Among the lines below, a stretch begins at the one with "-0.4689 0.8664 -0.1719" and ends at the one with "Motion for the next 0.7". Repeat that stretch exactly, ends included.
════
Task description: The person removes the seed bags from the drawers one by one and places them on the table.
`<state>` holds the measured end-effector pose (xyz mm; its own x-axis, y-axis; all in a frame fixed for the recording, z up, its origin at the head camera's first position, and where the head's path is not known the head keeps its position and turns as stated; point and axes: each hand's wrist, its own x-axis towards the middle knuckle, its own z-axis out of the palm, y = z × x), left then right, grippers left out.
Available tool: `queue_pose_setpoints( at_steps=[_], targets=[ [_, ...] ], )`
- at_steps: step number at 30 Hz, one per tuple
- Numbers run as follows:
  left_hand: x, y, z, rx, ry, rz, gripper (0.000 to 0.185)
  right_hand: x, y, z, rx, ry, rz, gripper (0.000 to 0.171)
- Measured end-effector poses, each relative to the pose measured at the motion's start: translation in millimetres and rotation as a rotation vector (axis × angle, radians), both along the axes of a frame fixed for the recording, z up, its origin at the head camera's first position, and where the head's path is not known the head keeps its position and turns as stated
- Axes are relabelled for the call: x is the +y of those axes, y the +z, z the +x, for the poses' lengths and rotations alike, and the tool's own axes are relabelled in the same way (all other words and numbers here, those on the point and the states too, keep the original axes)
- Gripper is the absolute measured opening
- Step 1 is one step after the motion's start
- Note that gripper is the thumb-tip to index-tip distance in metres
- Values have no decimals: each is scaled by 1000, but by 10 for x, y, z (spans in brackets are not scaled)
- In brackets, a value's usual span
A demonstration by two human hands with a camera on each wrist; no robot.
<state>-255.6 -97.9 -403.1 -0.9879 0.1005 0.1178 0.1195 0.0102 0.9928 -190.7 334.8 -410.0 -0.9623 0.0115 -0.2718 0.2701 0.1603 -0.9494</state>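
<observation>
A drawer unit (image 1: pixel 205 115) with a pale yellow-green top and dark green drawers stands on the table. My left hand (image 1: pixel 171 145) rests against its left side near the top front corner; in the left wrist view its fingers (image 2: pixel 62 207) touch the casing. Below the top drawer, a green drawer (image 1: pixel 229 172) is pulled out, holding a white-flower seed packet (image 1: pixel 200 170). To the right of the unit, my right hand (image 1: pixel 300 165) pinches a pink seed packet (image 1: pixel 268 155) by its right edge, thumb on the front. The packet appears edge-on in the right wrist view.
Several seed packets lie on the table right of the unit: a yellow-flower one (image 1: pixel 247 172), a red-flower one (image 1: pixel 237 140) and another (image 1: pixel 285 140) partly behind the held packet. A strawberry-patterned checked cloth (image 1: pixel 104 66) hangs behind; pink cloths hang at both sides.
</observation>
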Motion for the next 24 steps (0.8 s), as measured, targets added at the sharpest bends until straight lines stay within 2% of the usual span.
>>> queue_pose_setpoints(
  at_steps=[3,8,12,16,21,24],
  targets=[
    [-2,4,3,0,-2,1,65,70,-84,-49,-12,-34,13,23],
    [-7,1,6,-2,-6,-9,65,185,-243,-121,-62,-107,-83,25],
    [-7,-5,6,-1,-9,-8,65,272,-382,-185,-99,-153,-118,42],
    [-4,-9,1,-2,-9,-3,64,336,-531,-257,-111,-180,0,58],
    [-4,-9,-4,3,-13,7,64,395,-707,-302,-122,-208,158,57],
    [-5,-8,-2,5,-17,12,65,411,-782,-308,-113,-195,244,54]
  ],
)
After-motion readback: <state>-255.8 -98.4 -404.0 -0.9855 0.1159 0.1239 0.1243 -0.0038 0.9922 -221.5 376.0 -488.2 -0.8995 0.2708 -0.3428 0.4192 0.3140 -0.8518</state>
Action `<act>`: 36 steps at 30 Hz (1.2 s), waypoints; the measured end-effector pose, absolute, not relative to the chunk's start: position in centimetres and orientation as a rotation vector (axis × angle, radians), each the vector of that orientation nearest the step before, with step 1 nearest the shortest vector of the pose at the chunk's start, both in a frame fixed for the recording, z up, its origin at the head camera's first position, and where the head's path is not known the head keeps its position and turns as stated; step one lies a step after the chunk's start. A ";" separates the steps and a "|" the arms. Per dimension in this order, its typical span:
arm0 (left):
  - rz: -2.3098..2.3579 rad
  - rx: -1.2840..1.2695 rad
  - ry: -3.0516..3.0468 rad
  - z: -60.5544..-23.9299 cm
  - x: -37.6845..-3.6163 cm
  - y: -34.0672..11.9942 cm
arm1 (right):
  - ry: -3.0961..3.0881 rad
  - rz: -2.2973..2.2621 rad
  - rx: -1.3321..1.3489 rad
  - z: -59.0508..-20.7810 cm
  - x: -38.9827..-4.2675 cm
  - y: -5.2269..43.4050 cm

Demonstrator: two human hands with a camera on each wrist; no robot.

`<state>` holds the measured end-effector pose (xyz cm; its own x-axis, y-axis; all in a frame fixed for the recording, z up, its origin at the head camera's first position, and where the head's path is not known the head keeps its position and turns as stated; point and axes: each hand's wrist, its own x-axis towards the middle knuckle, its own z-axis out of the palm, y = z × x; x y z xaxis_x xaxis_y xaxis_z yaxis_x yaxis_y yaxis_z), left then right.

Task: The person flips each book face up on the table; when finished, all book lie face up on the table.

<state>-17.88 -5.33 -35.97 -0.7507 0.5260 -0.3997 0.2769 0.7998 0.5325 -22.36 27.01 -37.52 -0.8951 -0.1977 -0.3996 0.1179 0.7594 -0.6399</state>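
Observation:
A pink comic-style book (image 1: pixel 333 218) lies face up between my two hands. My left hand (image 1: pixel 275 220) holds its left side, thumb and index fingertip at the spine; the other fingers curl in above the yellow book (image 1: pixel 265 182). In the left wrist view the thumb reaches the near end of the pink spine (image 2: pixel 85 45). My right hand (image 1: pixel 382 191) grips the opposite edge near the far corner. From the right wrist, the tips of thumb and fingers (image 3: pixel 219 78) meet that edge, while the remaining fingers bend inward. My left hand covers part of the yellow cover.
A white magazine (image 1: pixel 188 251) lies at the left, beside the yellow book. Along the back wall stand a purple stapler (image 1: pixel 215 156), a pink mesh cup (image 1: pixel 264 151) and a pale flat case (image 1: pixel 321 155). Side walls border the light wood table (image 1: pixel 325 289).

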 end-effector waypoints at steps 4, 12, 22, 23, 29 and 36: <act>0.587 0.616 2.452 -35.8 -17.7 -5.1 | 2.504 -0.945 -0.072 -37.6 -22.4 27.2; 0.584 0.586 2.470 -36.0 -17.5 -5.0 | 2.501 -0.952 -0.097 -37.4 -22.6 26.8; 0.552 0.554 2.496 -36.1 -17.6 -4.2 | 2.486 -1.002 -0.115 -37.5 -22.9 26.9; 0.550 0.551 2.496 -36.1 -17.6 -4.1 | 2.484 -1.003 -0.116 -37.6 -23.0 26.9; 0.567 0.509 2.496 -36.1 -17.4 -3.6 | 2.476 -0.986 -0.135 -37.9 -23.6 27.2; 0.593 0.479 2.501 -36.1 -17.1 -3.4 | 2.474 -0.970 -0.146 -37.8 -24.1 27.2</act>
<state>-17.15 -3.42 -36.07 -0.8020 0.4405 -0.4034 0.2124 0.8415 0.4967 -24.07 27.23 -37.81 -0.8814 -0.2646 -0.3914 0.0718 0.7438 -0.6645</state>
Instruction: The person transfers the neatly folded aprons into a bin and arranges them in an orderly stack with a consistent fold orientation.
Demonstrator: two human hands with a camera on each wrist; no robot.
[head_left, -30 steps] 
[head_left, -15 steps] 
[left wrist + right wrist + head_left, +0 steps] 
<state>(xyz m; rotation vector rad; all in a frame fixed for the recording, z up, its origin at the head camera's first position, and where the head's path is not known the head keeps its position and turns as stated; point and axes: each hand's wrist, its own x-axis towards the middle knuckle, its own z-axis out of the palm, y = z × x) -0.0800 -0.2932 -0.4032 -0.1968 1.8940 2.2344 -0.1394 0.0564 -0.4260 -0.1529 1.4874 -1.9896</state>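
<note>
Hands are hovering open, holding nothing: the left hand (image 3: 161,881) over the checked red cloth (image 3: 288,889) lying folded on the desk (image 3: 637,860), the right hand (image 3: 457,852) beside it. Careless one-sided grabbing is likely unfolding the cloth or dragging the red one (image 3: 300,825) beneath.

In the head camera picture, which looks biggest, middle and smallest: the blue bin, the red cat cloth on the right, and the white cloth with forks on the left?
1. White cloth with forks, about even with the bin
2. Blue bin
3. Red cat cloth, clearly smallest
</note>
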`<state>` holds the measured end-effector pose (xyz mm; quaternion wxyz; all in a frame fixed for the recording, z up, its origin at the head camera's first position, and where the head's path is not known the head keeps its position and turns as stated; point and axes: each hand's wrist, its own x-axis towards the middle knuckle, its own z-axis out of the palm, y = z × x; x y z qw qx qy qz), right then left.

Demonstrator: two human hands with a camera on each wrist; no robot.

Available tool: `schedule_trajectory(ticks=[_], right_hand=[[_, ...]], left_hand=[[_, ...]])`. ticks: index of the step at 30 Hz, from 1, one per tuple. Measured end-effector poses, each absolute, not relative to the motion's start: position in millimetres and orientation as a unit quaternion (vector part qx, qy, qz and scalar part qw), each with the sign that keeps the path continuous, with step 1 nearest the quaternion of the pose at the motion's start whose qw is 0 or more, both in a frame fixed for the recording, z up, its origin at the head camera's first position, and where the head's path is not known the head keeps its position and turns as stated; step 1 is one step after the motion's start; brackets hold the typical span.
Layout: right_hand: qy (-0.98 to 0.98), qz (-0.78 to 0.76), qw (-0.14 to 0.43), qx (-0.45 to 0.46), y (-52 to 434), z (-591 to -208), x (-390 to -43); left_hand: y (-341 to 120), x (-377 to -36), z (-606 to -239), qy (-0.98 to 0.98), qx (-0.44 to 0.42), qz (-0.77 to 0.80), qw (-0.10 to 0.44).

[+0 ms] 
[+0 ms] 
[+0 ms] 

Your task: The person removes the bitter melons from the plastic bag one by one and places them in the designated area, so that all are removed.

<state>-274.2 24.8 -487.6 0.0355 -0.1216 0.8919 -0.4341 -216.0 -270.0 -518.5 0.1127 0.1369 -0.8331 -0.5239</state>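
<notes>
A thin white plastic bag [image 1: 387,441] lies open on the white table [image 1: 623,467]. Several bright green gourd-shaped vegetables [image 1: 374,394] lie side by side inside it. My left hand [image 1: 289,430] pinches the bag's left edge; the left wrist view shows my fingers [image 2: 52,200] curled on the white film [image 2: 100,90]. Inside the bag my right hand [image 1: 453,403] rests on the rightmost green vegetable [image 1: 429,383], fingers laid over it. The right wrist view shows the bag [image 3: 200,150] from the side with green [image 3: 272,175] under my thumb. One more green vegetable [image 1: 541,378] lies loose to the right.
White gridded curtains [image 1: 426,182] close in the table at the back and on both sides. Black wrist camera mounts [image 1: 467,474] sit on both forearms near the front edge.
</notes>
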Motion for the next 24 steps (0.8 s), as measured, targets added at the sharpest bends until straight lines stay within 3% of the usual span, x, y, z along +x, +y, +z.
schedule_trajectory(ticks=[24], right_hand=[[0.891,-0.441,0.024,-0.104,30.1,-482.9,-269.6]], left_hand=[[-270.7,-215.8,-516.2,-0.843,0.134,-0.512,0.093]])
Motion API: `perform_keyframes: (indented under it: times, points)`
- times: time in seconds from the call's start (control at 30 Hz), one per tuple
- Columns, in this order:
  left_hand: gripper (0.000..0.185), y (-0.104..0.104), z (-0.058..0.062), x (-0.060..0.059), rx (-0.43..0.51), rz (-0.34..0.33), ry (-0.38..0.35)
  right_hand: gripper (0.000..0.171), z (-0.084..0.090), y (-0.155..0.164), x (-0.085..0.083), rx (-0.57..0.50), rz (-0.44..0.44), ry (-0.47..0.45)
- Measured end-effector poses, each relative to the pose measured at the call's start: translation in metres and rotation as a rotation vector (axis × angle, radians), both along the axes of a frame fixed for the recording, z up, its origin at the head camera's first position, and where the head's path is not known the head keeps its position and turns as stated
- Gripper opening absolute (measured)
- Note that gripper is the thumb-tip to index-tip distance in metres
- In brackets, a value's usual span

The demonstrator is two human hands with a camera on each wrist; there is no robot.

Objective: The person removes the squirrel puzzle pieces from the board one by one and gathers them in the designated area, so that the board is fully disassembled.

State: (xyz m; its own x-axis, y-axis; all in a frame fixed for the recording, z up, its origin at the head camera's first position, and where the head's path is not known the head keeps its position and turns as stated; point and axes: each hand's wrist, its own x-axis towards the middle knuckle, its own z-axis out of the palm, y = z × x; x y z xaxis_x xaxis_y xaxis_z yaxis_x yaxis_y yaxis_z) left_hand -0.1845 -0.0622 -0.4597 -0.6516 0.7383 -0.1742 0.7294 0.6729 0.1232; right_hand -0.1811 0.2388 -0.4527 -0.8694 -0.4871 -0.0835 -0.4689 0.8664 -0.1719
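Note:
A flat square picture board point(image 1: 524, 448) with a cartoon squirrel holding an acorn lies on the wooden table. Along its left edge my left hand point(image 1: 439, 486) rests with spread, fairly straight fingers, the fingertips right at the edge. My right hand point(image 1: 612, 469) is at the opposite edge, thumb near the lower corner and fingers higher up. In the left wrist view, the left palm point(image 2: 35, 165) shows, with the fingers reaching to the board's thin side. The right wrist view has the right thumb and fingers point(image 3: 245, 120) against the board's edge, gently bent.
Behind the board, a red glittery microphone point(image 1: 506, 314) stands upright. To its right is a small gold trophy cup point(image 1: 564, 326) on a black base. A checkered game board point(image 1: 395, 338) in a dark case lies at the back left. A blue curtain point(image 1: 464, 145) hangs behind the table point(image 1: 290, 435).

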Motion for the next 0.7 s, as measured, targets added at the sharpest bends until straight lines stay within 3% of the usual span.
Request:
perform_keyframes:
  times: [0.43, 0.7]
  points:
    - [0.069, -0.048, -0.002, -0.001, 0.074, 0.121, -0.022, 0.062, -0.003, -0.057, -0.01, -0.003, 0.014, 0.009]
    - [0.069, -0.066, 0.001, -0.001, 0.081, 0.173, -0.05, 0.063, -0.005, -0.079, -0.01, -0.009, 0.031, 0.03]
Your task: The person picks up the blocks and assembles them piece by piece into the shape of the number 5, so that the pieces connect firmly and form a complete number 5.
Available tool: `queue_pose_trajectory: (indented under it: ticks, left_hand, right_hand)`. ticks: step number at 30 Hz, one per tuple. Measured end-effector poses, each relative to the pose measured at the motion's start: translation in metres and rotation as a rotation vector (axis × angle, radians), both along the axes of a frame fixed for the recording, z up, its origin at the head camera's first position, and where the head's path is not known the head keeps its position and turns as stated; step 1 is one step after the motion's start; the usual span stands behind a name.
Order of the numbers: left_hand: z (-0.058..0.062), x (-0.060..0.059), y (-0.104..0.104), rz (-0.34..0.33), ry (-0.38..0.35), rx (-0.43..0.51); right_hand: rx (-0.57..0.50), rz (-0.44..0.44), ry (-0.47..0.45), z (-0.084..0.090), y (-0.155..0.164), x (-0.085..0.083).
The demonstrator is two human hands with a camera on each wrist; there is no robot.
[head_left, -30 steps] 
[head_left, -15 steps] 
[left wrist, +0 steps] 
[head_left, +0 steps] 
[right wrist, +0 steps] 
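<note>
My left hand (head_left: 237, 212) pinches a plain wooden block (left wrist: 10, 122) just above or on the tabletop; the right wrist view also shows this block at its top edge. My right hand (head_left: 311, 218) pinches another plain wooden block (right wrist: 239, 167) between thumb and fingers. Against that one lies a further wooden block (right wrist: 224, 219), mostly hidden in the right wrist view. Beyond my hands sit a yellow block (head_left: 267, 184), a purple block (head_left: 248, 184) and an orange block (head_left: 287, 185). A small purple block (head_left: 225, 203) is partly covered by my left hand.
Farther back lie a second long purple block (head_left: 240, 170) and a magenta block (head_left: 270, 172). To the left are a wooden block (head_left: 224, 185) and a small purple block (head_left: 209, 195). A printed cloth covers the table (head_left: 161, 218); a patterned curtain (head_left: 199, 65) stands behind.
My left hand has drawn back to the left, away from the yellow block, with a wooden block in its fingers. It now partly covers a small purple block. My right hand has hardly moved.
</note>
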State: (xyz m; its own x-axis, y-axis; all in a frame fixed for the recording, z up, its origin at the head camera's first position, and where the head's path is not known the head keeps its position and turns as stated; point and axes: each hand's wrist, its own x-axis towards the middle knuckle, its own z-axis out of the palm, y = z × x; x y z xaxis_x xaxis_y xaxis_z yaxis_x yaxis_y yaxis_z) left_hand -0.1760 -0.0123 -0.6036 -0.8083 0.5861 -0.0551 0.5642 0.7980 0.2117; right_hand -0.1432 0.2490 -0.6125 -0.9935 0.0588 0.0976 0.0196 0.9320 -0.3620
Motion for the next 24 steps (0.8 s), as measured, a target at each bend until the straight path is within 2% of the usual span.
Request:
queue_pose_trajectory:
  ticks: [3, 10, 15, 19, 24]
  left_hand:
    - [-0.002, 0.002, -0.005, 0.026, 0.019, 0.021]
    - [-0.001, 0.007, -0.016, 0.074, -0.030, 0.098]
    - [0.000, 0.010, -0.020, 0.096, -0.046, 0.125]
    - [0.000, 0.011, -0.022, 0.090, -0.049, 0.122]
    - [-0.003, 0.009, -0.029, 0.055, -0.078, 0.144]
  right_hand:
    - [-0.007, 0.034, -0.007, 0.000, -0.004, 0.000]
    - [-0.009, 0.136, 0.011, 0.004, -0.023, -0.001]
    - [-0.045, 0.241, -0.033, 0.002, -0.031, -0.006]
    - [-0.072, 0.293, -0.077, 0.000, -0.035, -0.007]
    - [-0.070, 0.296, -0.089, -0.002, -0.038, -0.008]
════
> **Written answer**:
State: (xyz m; its own x-axis, y-axis; all in a frame fixed for the recording, z up, its origin at the head camera's first position, and where the head's path is not known the head keeps its position and turns as stated; point and axes: each hand's wrist, its own x-axis towards the middle knuckle, its own z-axis out of the palm, y = z × x; x y z xaxis_x xaxis_y xaxis_z yaxis_x yaxis_y yaxis_z) left_hand -0.1845 -0.0622 -0.4597 -0.6516 0.7383 -0.1742 0.7294 0.6729 0.1232; right_hand -0.1811 0.2388 -0.4527 -0.8694 -0.4871 -0.0835 -0.4689 0.8664 -0.1719
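Note:
A flat square picture board point(image 1: 524, 448) with a cartoon squirrel holding an acorn lies on the wooden table. Along its left edge my left hand point(image 1: 439, 486) rests with spread, fairly straight fingers, the fingertips right at the edge. My right hand point(image 1: 612, 469) is at the opposite edge, thumb near the lower corner and fingers higher up. In the left wrist view, the left palm point(image 2: 35, 165) shows, with the fingers reaching to the board's thin side. The right wrist view has the right thumb and fingers point(image 3: 245, 120) against the board's edge, gently bent.
Behind the board, a red glittery microphone point(image 1: 506, 314) stands upright. To its right is a small gold trophy cup point(image 1: 564, 326) on a black base. A checkered game board point(image 1: 395, 338) in a dark case lies at the back left. A blue curtain point(image 1: 464, 145) hangs behind the table point(image 1: 290, 435).
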
Motion for the next 0.7 s, as measured, targets added at the sharpest bends until straight lines stay within 3% of the usual span.

That completes the answer to this exercise.